This subsection does not limit the matters that may be taken into account.
(3)In this Act:
“significant degree” means a degree that is substantially more than material.
Mr Palmer's case includes the contention that his condition has resulted in a permanent impairment. The term "impairment" is defined in s 4 of the Act to mean,
the loss, the loss of the use, or the damage or malfunction, of any part of the body or of any bodily system or function or part of such system or function.
In the same section "permanent" is given the meaning "likely to continue indefinitely".
Finally, s 24 of the Act requires that the degree of permanent impairment be assessed by reference to the "approved Guide", that is, Comcare’s Guide to the Assessment of the Degree of Permanent Impairment, that the degree of permanent impairment be expressed as a percentage and that no compensation for permanent impairment is payable if the degree of permanent impairment is less than 10%.
Factual background
The reliability of some of Mr Palmer’s evidence was put in issue by Comcare. As will appear, I regard the criticism as valid. I will start with some matters which appear not to be controversial and which I have taken from the contemporaneous documents.

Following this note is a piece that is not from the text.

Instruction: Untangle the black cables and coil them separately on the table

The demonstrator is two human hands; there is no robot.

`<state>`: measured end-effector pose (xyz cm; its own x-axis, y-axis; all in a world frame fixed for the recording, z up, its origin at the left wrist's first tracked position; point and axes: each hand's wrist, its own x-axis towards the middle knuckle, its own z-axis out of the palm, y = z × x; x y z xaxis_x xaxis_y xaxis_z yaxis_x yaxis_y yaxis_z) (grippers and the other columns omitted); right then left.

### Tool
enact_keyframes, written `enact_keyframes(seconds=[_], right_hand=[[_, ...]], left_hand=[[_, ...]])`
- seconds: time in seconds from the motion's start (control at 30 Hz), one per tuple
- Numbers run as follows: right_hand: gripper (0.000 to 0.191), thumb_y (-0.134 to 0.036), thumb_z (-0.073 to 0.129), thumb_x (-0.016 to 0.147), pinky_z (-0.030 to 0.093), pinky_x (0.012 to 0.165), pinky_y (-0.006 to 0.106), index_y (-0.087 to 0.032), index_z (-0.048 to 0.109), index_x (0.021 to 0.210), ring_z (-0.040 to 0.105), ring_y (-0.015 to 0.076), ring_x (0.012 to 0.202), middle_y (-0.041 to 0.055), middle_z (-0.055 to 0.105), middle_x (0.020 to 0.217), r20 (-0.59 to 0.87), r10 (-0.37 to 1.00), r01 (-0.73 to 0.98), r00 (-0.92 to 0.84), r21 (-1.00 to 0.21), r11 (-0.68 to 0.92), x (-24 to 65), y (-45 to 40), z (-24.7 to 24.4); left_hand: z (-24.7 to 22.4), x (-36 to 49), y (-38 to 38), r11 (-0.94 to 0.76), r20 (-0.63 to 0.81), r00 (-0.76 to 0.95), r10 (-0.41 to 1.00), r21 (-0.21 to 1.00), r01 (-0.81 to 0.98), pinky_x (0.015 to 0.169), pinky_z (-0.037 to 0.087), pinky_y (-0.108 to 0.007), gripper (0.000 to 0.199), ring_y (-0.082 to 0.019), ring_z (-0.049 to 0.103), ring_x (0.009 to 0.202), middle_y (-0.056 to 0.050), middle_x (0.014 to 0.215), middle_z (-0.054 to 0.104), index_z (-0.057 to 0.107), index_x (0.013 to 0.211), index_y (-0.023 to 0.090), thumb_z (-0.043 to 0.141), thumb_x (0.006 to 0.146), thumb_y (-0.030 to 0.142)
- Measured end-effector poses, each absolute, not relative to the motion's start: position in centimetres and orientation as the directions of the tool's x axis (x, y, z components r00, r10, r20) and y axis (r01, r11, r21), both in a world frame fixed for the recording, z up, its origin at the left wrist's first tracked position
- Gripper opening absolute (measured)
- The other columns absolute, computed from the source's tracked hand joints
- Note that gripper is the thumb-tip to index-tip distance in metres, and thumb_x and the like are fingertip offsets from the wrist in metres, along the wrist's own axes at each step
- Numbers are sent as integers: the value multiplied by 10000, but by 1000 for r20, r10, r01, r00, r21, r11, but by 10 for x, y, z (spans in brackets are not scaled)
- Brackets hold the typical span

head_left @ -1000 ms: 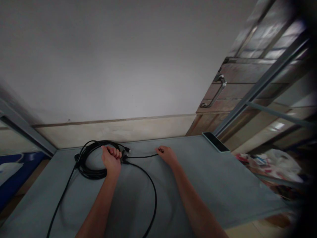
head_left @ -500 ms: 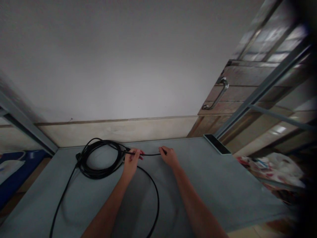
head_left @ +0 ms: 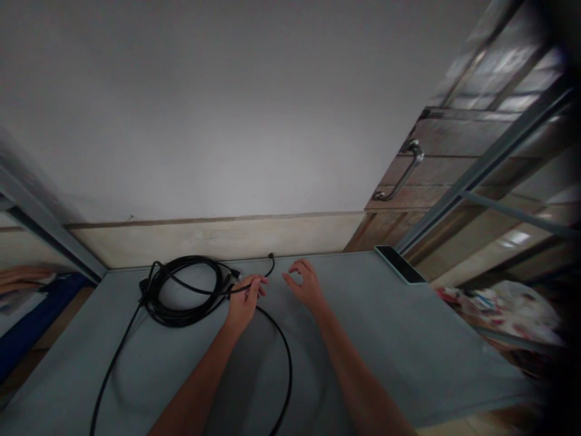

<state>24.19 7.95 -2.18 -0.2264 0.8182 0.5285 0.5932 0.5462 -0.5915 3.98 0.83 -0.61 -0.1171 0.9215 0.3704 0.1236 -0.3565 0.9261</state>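
Note:
A black cable [head_left: 175, 319] lies in a round coil of several loops on the grey table, left of my hands. My left hand [head_left: 244, 300] is closed on a length of it at the coil's right side. From those fingers a short end runs up and right to a small dark tip [head_left: 271, 255] near the table's back edge. My right hand [head_left: 304, 280] is held just right of that end, thumb and fingers apart, with nothing in it. Another stretch of the cable curves down from beside my left hand to the bottom edge.
On the grey table [head_left: 385, 339] a phone [head_left: 400, 264] lies at the back right corner. Metal posts [head_left: 481, 163] rise at both sides, with a wall behind. At far left another person's hand [head_left: 22, 277] rests over a blue surface [head_left: 49, 315]. Plastic bags [head_left: 521, 309] lie to the right.
My right hand has let go of the cable and opened. The cable's free end now bends up toward the wall. Another person's hand has come into view at far left.

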Motion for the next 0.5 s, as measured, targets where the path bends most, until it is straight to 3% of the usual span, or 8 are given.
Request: enact_keyframes(seconds=[0.07,0.17,0.37,0.5], right_hand=[[276,-445,653,832,444,641,274,-180,639,757,554,152,670,28,619,720,324,883,582,-338,-665,467,239,77,-26],[312,-487,719,762,397,568,244,-181,664,734,543,128,603,7,639,675,81,874,572,-480,-726,382,233,70,-29],[253,-418,792,673,411,642,260,-191,698,734,588,146,665,10,679,736,20,825,588,-565,-692,419,227,56,-16],[318,-464,803,655,420,750,302,-189,711,784,606,174,746,17,685,775,8,801,613,-598,-639,464,222,49,-8]], left_hand=[[-5,39,7,-361,383,-122,916,917,171,602,458,-256,380,-126,593,619,-40,758,681,699,947,168,415,980,420],[-5,38,6,-371,398,-110,911,905,206,612,458,-261,376,-133,591,617,-31,700,654,701,962,169,409,985,403],[-5,38,3,-432,453,-36,891,870,238,626,463,-281,325,-144,611,641,-60,796,677,696,1001,174,422,985,348],[-10,39,4,-455,475,-12,880,848,272,628,478,-290,289,-143,619,638,-64,868,695,695,1021,196,436,977,315]])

Mr Palmer commenced work with the ABC in early May 2007[2] (not April 2007 as he thought). He was based in Brisbane but lived on the Gold Coast and travelled to Brisbane from his home and returned on each working day. Travel occupied up to three hours of each day. It was in the nature of his role as a sports’ reporter that he was often required to work on both Saturday and Sunday. When that occurred he had two consecutive weekdays off. When Mr Palmer commenced with the ABC he was married and had three children, one then aged five years and twins then aged three years.
[2]Exhibit 1, pages 96.
Mr Palmer gave evidence of workplace stress in his employment almost from its onset. Whether that was so is very much an issue and I will examine that aspect in due course. There are though contemporaneous records of his consultations with his general practitioners, Dr Tim Hardy initially, and later Dr Mal Shinn.[3] Comcare points out that those records make no reference to any complaint of workplace stress or difficulty. There is mention, on some occasions, of chronic tension headaches but the doctor's notes attribute those headaches to cervical disc degeneration. That Mr Palmer suffered from that condition is confirmed by the report of Dr A P Poulgrain, a neurological surgeon, dated 18 June 2009.[4] I should say immediately that I do not accept Mr Palmer's claim that the headaches are unrelated to his cervical spine condition. He appears to have drawn the wrong conclusion from Dr Poulgrain’s opinion that surgical intervention was not warranted.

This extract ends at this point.